YOUR OBJECTIVE: Filter out every line below that lacks "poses", and copy the rest.

______

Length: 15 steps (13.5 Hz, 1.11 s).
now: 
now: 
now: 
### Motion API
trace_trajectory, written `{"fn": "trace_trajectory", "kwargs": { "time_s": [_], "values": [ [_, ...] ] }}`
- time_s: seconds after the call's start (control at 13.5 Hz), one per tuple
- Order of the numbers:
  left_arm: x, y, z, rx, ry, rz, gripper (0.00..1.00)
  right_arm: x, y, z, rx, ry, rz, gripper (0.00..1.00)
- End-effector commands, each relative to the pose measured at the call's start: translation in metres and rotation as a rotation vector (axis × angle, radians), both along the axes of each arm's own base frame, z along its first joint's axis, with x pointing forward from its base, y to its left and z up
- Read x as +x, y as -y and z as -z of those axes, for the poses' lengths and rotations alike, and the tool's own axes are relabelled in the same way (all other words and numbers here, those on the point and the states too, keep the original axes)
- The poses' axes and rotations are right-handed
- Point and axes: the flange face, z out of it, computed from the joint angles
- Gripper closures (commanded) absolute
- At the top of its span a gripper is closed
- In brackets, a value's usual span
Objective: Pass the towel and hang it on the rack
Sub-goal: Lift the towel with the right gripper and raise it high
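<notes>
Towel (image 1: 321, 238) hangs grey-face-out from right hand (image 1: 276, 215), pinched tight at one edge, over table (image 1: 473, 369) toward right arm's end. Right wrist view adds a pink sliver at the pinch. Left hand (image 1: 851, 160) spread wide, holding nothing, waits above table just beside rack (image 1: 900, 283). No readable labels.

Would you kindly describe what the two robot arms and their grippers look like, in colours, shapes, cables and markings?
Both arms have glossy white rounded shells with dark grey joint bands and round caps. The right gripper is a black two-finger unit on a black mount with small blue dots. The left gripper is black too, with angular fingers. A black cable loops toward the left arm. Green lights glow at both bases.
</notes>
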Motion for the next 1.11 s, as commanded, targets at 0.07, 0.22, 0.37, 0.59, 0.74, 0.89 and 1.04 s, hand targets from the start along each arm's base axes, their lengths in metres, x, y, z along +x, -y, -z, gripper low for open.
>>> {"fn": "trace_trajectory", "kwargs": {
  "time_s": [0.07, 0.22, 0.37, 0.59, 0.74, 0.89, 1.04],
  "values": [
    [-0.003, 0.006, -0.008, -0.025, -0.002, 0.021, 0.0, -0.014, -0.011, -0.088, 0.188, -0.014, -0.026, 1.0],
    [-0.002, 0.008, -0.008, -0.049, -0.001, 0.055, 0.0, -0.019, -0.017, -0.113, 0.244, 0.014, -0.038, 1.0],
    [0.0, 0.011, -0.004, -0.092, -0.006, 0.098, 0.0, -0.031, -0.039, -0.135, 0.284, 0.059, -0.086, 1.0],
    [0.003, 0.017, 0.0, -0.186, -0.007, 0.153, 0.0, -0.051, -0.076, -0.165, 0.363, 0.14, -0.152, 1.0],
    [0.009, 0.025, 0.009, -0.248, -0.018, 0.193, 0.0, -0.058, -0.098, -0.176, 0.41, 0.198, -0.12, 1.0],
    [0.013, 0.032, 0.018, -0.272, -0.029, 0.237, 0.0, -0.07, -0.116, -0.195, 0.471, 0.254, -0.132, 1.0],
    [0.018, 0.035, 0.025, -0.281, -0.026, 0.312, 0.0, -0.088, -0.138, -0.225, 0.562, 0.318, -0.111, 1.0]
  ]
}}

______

SOLUTION TO THIS EXERCISE:
- Read x as +x, y as -y and z as -z of those axes, for the poses' lengths and rotations alike, and the tool's own axes are relabelled in the same way (all other words and numbers here, those on the point and the states too, keep the original axes)
- The poses' axes and rotations are right-handed

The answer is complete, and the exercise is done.